Task to complete
Your job is to set down the listing again exactly as it stands.

Data excerpt
BEGIN
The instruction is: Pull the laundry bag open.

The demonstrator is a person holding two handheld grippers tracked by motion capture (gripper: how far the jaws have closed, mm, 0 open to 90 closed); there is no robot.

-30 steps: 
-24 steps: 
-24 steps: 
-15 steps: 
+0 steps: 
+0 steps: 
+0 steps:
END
Answer section
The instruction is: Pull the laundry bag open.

The demonstrator is a person holding two handheld grippers tracked by motion capture (gripper: how far the jaws have closed, mm, 0 open to 90 closed); there is no robot.

-30 steps: 
-24 steps: 
-24 steps: 
-15 steps: 
+0 steps: 
+0 steps: 
+0 steps:

Nothing more belongs to the answer.